Less than a year after raising the funds, in January 2019, the Roseburg Public Library celebrated a grand opening—this time as a city library. The entire Roseburg community and librarians from across the state who’d helped Colley revive the former county library came to celebrate.

Wiley says most of the heavy lifting was done by the time she arrived, leaving her to focus on the details. Of course, tending to the details was no minor feat given that pandemic lockdowns forced residents out of their new library just 15 months after its grand reopening.

Under Wiley’s stewardship, the library dug into digital lending during the pandemic, creating a guide for using OverDrive’s Libby app which helped users tap into the Oregon Digital Library Consortium’s 66,000 e-books, magazines, and audiobooks available for access.

Like many libraries, Roseburg hosted virtual events, classes, and weekly livestreamed storytimes in English and Spanish. Librarians also took to curbside service to distribute 500 grab-and-go craft bags and thousands of books, lending in all more than 48,000 items in 2020 and 2021—a whopping 62% of the library’s full collection. In 2020 and 2021, when people were isolated, the Roseburg Public Library tallied almost 132,000 visits.

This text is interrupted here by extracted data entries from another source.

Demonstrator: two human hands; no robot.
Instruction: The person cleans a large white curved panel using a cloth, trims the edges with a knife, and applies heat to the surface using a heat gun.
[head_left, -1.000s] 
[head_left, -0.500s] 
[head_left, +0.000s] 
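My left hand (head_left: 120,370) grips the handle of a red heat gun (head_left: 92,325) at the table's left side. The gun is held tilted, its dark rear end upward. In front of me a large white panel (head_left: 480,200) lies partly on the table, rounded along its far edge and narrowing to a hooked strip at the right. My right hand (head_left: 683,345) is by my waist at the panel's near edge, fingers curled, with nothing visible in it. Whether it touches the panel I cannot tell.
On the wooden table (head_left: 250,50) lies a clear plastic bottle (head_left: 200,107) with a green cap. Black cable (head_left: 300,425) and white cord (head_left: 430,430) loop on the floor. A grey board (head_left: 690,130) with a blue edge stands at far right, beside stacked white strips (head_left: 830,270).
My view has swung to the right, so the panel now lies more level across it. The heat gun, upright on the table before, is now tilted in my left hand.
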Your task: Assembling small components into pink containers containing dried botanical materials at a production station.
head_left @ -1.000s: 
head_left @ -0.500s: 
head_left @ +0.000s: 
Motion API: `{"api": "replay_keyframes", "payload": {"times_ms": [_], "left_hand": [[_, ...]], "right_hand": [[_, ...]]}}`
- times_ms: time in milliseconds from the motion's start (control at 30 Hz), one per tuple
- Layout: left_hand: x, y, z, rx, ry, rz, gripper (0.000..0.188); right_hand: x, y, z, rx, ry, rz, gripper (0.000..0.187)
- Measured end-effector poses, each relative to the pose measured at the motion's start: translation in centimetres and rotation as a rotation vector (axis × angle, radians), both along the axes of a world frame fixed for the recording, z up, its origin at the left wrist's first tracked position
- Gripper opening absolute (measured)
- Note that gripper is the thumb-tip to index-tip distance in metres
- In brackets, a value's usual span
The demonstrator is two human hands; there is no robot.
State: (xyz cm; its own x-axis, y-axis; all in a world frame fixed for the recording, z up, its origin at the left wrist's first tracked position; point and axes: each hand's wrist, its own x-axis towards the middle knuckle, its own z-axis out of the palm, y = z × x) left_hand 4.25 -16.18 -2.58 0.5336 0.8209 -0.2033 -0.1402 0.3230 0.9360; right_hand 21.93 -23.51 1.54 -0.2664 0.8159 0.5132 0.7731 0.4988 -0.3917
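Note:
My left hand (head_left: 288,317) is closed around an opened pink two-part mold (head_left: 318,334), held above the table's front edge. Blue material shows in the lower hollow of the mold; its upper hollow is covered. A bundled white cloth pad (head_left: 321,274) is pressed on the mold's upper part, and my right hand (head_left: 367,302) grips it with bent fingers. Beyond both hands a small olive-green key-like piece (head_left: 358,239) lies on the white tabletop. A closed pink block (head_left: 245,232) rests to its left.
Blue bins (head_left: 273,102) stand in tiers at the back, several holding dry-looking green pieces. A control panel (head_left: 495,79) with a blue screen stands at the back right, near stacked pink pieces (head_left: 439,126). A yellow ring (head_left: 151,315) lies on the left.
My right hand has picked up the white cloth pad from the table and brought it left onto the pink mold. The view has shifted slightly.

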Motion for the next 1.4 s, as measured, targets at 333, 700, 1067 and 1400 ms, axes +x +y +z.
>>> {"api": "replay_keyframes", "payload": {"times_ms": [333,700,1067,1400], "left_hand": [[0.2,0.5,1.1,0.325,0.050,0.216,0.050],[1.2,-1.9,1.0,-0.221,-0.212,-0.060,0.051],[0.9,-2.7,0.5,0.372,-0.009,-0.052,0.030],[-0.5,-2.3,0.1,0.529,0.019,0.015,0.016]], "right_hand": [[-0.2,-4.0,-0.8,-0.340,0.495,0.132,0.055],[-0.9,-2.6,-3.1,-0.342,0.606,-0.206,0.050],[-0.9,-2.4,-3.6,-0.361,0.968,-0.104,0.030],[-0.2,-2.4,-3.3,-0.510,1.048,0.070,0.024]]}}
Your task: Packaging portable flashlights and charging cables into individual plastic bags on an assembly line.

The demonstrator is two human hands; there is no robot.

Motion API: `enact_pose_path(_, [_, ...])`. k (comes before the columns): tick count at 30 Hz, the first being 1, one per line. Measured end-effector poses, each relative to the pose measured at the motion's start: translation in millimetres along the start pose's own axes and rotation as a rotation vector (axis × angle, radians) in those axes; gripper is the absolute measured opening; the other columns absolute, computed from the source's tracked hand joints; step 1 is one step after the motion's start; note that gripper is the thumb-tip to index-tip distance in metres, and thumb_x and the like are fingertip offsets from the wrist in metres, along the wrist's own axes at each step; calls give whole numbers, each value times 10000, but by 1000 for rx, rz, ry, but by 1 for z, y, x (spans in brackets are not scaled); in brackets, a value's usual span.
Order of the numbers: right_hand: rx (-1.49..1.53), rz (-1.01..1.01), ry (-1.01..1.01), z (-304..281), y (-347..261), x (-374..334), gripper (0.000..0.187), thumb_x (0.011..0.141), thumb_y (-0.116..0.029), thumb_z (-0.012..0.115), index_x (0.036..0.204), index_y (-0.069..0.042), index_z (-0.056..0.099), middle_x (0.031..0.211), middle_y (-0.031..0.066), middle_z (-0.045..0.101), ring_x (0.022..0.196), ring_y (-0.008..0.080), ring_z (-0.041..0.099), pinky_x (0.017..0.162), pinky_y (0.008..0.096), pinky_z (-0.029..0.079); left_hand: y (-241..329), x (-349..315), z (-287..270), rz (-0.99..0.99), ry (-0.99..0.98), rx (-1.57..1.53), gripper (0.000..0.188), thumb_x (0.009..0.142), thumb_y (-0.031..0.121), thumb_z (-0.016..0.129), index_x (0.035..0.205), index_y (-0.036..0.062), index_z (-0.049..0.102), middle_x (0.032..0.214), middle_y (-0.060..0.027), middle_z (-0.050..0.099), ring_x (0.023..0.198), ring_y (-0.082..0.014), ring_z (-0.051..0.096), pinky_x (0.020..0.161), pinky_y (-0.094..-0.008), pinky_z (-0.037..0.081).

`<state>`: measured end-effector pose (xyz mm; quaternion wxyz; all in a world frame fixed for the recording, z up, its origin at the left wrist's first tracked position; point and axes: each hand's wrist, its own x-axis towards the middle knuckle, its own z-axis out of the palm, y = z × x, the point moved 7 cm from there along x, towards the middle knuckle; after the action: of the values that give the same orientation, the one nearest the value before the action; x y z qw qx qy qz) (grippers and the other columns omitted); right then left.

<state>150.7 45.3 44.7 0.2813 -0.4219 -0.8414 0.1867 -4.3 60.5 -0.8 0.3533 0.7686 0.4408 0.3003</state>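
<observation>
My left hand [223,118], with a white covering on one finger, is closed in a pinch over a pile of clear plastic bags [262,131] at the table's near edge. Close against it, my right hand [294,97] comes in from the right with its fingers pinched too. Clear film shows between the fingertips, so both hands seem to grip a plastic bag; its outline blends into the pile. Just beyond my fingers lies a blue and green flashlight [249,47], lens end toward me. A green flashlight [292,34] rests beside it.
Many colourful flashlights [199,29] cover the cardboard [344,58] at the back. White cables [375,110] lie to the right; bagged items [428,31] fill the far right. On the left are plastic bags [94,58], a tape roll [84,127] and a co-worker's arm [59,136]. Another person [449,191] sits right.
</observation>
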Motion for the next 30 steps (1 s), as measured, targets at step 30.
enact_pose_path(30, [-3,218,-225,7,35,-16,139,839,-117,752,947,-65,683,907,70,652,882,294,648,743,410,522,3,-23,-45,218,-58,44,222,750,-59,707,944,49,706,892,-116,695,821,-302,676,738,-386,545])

Douglas County residents outside of Roseburg can still use the Roseburg Public Library by paying a $60 annual fee. But the fee is waived for all young people who live or attend school in the Roseburg school district, including kids who are homeschooled or attend private schools. People enrolled in food assistance programs countywide can also freely use the library for one year, a program funded by donation.

In 2018, Colley told a local reporter he’d been planning to retire after 35 years of public service. He was looking forward to spending more time with his three grandkids, and a fourth was on the way. But when the library closed, he chose to stay on. He simply couldn’t leave his city without a library.

“A small group from one of our elementary schools invited Michael Lasher and me to talk to their class about reopening the library,” Colley recalls. “The students all wrote us notes thanking us for taking this on. That was before we started fund-raising. We heard second, third, and fourth graders all tell us how important it was having a public library that they could walk into and check out books from. One little girl, almost in tears, asked, ‘Will you have encyclopedias? We can’t afford to buy encyclopedias.’ That made a big difference for Michael and me.” 

Kathi Inman Berens is associate professor, Publishing and Digital Humanities, at Portland State University in Oregon.